§ Try it:
When a line of the entries contains the word "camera", report that line.

Collected data entries
# # # # #
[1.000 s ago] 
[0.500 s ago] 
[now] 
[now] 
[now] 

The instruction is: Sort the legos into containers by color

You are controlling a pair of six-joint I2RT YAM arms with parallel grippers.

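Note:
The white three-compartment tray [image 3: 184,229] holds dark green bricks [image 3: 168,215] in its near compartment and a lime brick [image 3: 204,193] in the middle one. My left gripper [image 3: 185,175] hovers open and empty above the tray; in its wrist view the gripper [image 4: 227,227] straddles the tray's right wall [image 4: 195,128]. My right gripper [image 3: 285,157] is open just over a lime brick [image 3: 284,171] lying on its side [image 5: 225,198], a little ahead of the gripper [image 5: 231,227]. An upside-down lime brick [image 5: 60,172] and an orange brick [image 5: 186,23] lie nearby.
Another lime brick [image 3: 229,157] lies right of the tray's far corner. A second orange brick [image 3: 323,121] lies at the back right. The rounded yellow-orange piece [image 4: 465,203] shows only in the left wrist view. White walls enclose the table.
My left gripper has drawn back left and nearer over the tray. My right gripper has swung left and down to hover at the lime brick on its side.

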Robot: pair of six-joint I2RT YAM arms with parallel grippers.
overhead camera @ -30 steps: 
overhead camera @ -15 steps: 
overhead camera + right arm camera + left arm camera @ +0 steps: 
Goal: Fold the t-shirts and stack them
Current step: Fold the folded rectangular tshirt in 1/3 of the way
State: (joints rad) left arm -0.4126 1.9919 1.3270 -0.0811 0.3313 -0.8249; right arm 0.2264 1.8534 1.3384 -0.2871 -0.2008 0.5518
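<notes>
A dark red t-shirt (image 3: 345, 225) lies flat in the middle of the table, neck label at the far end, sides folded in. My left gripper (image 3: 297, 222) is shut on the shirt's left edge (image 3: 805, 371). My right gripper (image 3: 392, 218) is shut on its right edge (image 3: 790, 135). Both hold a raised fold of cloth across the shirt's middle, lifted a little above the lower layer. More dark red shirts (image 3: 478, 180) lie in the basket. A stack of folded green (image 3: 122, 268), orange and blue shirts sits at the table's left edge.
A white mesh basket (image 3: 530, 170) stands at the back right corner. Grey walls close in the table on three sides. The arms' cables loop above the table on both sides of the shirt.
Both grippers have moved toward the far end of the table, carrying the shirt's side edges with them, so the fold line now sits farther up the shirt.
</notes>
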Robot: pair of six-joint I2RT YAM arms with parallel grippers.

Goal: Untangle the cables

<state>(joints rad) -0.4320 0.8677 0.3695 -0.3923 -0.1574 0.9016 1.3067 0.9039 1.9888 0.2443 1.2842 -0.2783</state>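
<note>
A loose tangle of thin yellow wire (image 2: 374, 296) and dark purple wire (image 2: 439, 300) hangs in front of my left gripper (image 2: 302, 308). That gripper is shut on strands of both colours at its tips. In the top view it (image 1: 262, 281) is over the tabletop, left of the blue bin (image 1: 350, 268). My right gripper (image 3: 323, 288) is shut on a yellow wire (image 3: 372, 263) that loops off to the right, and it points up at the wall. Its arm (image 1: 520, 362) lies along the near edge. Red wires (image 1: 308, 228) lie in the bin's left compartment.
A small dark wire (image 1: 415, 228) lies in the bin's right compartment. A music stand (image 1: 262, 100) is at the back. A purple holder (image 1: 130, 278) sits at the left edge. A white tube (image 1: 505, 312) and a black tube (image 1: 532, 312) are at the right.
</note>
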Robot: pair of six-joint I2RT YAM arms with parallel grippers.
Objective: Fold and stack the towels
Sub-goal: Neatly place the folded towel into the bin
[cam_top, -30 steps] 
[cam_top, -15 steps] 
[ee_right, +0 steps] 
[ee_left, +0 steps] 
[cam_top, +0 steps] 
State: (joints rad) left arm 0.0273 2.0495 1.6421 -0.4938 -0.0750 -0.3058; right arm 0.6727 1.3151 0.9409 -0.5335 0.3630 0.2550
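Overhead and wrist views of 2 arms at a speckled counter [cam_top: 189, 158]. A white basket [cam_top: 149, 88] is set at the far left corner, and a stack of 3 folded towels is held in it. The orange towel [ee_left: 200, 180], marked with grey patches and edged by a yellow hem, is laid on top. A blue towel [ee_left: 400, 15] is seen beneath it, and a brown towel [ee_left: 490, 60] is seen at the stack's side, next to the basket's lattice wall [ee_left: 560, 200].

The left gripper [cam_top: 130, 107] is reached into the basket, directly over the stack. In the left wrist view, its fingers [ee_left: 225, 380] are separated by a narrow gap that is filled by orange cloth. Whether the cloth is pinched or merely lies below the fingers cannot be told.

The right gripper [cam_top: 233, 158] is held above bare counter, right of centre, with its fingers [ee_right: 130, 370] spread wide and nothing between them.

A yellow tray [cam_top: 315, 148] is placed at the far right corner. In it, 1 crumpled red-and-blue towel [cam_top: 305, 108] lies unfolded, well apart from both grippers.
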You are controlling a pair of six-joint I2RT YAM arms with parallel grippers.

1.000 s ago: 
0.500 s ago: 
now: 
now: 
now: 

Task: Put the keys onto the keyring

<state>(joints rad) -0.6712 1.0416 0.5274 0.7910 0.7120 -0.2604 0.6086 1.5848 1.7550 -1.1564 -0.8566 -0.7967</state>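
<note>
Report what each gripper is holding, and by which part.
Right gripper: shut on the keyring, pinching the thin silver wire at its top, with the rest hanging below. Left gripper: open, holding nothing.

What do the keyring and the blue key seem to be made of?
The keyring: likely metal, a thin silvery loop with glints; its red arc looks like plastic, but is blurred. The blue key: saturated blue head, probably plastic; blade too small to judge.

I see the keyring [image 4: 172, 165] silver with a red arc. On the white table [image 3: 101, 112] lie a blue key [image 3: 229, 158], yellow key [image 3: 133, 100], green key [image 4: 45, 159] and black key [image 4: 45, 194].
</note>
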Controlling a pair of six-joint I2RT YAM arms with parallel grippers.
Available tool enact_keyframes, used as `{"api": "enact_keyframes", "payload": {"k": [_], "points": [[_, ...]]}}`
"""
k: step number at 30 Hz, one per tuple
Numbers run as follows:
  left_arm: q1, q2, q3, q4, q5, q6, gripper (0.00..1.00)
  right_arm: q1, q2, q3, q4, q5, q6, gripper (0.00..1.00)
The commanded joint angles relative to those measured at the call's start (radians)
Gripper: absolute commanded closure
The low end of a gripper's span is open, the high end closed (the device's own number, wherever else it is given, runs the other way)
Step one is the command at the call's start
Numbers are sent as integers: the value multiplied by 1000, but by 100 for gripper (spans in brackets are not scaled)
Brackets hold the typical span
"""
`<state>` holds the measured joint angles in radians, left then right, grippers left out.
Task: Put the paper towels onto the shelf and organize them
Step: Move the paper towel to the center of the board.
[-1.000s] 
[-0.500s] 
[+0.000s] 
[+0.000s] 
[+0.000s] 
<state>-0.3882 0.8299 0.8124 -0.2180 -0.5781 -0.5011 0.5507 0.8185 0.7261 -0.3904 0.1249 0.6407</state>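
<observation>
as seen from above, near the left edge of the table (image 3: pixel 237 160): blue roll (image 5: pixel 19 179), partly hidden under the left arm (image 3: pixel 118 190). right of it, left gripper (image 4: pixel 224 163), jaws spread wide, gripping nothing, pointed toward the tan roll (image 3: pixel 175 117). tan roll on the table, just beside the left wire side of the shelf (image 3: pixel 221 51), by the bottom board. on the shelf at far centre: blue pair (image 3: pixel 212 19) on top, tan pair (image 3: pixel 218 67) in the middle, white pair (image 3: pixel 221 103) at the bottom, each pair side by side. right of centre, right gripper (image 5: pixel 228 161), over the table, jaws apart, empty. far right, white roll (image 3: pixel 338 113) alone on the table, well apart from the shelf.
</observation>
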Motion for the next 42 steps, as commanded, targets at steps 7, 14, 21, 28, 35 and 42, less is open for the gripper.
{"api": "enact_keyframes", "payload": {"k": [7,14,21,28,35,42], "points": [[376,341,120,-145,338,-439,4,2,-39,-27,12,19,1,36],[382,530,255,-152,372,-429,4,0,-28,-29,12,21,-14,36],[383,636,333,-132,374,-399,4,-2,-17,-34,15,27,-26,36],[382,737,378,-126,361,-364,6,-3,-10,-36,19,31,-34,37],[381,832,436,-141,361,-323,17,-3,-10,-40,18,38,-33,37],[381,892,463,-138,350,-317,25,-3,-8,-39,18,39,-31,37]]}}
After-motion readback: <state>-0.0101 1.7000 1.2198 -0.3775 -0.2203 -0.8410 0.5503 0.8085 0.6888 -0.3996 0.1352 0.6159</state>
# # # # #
§ Result of the task:
overhead camera @ -30 steps: 
overhead camera @ -15 steps: 
overhead camera + right arm camera + left arm camera @ +0 steps: 

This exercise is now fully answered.